Another indication of this phobia of contact, stressed Matos, is the narcissistic nature of the relationship between the characters, since Samantha is customized and programmed to please Theodore. “Actually, he relates with, and talks to, himself all the time,” she pondered.
Janine also talked about the weakening social interactions, but from the viewpoint of Theodore’s work – which is to write tailor-made, intimate, love letters. “This is the epitome of the outsourcing of affective expression, of the inability to convey affection without the mediation of an expert,” he said. For Janine, the main character’s job indicates problems with communication of feelings: “If it were not for Theodore, would people be able to show their love?” he asked. Matos also addressed the issue: “The film depicts a society that, when talking about love, needs someone else, some stranger, to speak in its place.”
METAMORPHOSIS
According to Canevacci, “Her” points to the emergence of new identity patterns by exploring a metamorphic dimension associated with post-humanism that breaks with the traditional division between organic and inorganic, the living and the dead. “Identities are changing; however, this does not mean that human identity is being lost, but rather only that other identities are emerging, bringing new challenges,” he explained.
That is why we must go beyond the classical dichotomy body vs. technology in order to address the issues arising from the scenarios of digital culture, warned Canevacci. “The body penetrates the technology, as technology penetrates the body,” he said, noting that, by throwing into relief “the erotic expansion surrounding immateriality” – that is, a loving relationship with a being that lacks corporeality – the film sheds light on the weaknesses of dualistic thinking that opposes man and machine: “The allure of technique is so strong in the film that it reaches a threshold.”
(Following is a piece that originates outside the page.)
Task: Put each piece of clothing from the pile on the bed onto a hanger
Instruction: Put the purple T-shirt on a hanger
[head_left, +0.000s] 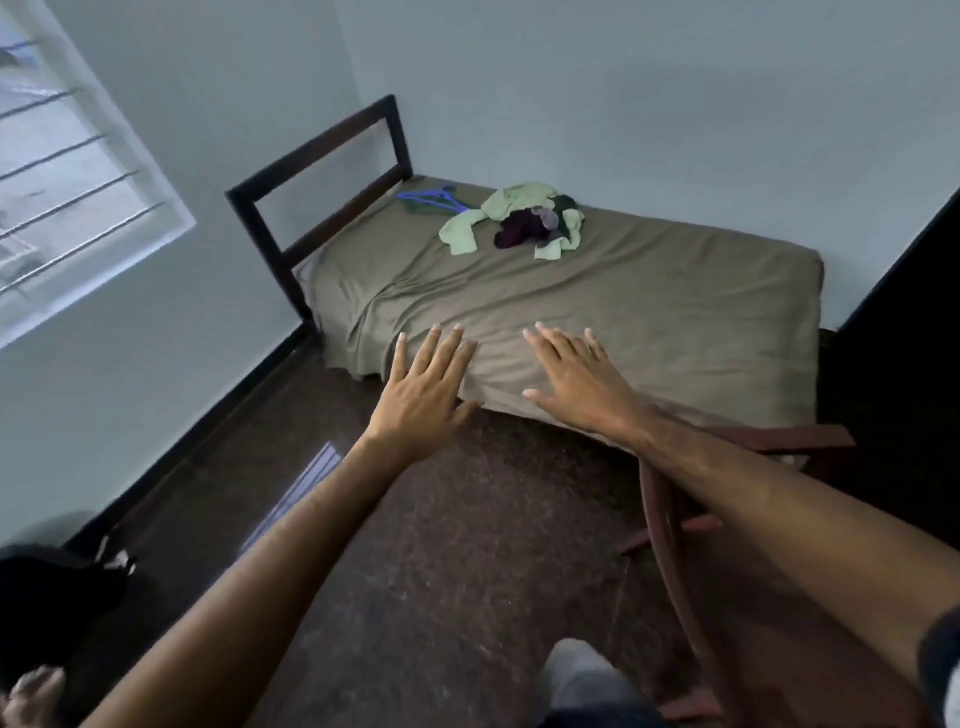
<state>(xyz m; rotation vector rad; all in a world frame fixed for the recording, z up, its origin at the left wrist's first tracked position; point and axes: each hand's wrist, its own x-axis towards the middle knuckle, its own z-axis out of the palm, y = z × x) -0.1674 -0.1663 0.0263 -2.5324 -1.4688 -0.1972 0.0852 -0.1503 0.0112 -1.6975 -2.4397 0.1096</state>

Anthropological changes caused by new technologies were also addressed by Matos, who highlighted the metamorphoses in space-time perception. For her, the digital culture comes with a feeling of that time is being compressed and space is expanding, a sense of acceleration and ubiquity, “as if everything was happening here and now.” This is the digital utopia of ubiquity. “But where are we when we are in many different places?” she asked.
In Matos’ view, we must be cautious when analyzing the impacts of technological resources, because “science and technology do not think, but they do and undo, build and destroy without considering the boundaries between the licit and the illicit, the real and the imaginary.” That is why “the notion that everything modern is ontologically good makes no sense; the body may grow or regress and become fetishized: it thus turns into an object and may be chosen by any technology.”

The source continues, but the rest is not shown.